Manuela Ferreira Leite foi mais longe e defendeu que «não há equidade tributária entre os cidadãos deste país. Não é possível lançar-se um imposto e agravar-se um imposto para resolver um problema de natureza orçamental».

A ex-ministra das Finanças defendeu que o Governo «precisa de dinheiro» para resolver um problema orçamental e não um problema da Segurança Social e que vai buscar aos reformados, uma vez que «estes que não refilam».

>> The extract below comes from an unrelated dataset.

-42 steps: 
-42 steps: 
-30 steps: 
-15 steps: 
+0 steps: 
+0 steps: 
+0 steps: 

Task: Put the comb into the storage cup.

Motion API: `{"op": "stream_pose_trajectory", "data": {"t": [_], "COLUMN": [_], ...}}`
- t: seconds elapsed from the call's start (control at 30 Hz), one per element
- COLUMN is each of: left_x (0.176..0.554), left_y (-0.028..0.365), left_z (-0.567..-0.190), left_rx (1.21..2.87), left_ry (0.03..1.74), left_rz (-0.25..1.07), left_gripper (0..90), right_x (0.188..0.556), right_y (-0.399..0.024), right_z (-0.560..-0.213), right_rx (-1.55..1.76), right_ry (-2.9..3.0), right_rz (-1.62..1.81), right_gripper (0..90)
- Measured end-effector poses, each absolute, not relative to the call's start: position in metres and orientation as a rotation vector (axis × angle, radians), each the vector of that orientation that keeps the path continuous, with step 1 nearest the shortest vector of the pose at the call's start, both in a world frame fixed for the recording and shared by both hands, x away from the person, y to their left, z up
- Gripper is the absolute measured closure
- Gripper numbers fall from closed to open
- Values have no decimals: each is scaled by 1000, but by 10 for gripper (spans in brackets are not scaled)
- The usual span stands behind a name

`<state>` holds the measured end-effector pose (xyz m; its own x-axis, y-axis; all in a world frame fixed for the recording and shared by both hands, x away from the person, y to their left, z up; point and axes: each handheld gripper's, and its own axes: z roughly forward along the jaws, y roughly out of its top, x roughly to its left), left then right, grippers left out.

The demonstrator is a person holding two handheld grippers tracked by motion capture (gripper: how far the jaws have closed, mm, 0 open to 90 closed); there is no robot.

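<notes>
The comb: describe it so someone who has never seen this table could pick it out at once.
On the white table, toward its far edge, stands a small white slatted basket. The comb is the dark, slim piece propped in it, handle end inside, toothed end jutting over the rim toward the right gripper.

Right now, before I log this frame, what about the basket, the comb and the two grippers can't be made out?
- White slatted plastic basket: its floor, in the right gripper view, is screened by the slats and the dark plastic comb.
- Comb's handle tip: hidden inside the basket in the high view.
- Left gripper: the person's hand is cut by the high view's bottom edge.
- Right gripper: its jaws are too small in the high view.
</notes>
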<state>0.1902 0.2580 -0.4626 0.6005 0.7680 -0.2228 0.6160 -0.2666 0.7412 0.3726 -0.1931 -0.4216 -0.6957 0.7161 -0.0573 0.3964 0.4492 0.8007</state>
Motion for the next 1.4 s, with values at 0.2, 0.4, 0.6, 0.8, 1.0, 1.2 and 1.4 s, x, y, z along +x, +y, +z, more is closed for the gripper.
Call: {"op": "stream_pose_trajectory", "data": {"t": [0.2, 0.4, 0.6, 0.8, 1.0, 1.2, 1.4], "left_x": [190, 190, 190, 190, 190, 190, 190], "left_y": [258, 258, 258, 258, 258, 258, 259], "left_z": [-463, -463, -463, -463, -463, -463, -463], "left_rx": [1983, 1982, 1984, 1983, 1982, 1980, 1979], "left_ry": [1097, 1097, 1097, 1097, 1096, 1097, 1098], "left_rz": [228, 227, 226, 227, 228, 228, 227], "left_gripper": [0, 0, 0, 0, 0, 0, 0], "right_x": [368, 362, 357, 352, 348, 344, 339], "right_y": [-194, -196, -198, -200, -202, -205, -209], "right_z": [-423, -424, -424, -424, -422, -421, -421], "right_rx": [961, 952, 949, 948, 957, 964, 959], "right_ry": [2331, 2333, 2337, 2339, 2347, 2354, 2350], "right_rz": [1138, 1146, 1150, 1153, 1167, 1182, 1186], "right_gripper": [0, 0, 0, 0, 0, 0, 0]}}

Manuela Ferreira Leite lembra ainda que esta é uma política que contraria Paulo Portas. «O que me custa verdadeiramente a aceitar é que se anuncie que não se faz aumento de impostos, provavelmente para satisfazer o vice-primeiro-ministro que sempre foi contra os impostos e até me admira que sendo contra o aumento de impostos não se importe que sejam sobre aquele sector que ele tanto defendeu».

Sobre a ADSE, a ex-ministra lembra: «A ADSE dá mais lucro que prejuízo. E se dá lucro, esse lucro está a ir para o Estado», defendeu, considerando que «é certo» que este é «mais um ónus sobre os Funcionários Públicos e sobre os reformados da Administração Pública».